> WHAT THIS TASK INVOLVES:
In the data below, the answer is the run of lines from the line containing "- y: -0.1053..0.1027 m" through the line containing "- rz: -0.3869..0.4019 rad", both included; print it exactly and nothing else.

Records excerpted from a collection:
☆ ☆ ☆ ☆ ☆ ☆ ☆
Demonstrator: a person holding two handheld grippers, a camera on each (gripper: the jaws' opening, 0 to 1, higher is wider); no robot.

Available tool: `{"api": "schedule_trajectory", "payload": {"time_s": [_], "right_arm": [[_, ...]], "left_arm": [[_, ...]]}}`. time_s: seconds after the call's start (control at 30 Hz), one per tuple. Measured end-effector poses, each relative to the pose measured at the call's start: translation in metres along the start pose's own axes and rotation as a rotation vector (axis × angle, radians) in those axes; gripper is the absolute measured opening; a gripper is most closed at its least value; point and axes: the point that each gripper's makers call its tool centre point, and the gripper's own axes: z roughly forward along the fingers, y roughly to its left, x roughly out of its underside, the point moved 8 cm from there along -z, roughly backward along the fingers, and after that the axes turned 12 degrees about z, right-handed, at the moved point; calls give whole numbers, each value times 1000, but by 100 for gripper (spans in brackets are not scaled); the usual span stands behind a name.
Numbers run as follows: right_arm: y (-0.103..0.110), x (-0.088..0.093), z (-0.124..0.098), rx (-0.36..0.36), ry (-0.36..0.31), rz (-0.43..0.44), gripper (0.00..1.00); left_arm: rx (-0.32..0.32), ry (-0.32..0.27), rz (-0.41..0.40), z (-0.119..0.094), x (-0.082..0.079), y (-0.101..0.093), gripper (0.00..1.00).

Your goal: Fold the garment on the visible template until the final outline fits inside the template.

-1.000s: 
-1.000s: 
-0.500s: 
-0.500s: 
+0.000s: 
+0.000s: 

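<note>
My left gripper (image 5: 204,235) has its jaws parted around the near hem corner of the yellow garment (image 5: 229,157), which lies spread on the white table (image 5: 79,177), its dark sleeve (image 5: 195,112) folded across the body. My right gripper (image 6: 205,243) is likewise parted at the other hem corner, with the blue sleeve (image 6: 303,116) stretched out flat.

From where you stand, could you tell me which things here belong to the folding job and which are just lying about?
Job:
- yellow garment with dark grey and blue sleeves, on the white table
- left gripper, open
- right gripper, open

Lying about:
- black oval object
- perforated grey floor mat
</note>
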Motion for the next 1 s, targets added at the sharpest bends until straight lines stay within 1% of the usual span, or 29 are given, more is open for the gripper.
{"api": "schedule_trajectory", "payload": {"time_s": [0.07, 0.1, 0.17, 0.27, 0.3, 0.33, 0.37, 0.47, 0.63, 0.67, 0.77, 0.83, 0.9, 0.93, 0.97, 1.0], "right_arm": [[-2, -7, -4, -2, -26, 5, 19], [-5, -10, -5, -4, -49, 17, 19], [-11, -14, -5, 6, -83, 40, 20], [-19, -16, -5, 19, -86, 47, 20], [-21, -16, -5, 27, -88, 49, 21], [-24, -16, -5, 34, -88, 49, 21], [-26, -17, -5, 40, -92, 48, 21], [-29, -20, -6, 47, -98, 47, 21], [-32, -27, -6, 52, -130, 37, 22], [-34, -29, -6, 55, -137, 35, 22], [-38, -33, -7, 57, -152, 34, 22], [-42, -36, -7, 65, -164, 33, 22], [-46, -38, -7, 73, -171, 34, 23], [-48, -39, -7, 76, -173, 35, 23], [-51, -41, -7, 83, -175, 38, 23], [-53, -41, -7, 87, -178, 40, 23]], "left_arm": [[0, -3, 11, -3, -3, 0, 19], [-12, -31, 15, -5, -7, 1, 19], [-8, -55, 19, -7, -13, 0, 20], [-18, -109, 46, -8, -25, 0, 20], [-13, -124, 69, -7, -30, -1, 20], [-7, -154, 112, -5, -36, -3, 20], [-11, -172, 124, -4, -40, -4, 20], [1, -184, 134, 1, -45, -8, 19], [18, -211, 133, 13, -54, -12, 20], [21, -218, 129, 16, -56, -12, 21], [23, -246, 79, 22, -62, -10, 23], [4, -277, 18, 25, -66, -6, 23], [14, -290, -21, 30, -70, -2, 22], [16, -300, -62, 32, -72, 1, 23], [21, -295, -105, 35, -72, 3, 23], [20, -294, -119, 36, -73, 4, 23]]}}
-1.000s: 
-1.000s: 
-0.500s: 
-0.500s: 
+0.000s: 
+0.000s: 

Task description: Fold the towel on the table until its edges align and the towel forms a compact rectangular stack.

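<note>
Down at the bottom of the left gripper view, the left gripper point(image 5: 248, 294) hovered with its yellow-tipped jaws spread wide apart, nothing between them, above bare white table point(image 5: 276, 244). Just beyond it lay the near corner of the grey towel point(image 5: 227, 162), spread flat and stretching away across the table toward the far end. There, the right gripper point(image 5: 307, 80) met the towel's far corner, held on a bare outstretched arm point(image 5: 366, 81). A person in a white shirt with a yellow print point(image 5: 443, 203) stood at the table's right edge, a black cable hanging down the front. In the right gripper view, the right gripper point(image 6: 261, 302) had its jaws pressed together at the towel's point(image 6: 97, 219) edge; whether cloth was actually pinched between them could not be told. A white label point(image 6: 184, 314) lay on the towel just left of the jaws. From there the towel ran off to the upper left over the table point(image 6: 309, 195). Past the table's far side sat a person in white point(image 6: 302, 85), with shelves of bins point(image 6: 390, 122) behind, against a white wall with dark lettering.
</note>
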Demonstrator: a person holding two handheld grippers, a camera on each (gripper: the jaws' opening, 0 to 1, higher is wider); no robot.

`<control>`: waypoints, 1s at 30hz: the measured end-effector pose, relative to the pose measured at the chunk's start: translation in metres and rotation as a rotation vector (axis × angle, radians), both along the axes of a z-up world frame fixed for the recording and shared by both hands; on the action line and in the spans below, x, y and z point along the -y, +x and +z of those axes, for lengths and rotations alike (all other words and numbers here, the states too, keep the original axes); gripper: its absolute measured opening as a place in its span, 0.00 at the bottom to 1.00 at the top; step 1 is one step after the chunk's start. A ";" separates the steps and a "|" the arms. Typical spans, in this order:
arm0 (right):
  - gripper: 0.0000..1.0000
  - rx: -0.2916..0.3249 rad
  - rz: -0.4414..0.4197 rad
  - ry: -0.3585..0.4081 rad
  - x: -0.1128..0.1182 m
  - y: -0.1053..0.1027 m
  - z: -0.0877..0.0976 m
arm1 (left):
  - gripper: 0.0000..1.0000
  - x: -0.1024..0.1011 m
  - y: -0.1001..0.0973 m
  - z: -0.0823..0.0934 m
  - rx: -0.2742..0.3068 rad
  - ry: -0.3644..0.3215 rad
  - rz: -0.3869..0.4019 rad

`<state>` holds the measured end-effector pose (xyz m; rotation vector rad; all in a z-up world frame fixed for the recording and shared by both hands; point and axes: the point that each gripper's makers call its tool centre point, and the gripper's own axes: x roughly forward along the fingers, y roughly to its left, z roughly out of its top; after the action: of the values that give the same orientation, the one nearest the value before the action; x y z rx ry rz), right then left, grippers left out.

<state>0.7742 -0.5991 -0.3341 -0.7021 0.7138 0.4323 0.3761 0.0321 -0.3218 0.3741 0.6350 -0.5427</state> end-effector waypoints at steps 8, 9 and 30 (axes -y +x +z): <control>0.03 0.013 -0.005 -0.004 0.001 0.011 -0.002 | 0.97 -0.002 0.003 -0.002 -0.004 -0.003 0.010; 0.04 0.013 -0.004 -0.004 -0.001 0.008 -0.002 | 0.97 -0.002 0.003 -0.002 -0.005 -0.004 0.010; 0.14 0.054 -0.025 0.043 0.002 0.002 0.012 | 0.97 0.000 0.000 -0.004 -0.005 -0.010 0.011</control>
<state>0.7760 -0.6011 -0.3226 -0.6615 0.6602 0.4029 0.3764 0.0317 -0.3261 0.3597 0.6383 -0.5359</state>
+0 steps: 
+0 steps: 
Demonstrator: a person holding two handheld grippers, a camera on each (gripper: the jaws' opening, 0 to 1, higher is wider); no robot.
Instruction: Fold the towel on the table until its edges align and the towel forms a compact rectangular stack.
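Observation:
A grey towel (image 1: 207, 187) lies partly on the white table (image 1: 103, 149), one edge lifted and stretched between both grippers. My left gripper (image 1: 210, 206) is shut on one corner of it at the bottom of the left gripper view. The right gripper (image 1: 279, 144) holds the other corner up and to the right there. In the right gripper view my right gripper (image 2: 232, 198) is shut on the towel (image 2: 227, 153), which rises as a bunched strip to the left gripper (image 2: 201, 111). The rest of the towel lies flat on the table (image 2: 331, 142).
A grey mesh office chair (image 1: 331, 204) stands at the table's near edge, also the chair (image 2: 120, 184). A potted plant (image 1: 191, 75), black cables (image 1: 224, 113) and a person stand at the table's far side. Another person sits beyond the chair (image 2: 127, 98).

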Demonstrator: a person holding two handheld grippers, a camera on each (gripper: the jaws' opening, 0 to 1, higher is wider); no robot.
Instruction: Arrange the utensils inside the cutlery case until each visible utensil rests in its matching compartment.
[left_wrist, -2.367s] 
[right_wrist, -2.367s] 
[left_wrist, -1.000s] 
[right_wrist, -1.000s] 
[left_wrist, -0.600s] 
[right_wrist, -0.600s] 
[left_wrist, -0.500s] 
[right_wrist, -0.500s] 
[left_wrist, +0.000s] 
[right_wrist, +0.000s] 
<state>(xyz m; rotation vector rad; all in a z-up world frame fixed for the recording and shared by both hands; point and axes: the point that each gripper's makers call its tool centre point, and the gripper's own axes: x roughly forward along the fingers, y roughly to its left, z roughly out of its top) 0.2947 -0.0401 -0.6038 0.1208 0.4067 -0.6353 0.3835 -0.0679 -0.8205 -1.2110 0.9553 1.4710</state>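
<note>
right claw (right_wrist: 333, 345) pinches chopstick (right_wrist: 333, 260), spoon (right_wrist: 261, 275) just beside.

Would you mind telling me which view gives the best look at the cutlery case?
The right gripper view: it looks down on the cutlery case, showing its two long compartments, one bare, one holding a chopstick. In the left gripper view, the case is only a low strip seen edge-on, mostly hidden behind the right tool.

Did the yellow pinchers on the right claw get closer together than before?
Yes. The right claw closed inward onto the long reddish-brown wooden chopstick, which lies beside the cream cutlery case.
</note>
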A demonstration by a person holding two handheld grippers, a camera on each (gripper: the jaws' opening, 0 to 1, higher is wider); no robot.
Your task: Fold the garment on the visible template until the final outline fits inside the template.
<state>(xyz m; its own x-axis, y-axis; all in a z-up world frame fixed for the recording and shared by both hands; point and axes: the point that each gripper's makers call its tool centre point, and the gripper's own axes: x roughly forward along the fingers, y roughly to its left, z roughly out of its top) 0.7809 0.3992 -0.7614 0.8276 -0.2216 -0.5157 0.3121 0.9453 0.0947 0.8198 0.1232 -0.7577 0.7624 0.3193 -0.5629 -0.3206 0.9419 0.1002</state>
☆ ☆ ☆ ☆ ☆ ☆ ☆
> EXPECTED ANSWER:
  - y: -0.1053..0.1027 m
  - z: -0.0877..0.0976 m
arm1 (left):
  - gripper: 0.0000..1.0000
  - x: -0.1024..0.1011 m
  - y: -0.1001..0.0973 m
  - z: -0.0823..0.0934 m
  - rx: -0.2742..0.3068 rad
  - ry: -0.3644..0.3215 rad
  - rz: -0.3869..0.4019 rad

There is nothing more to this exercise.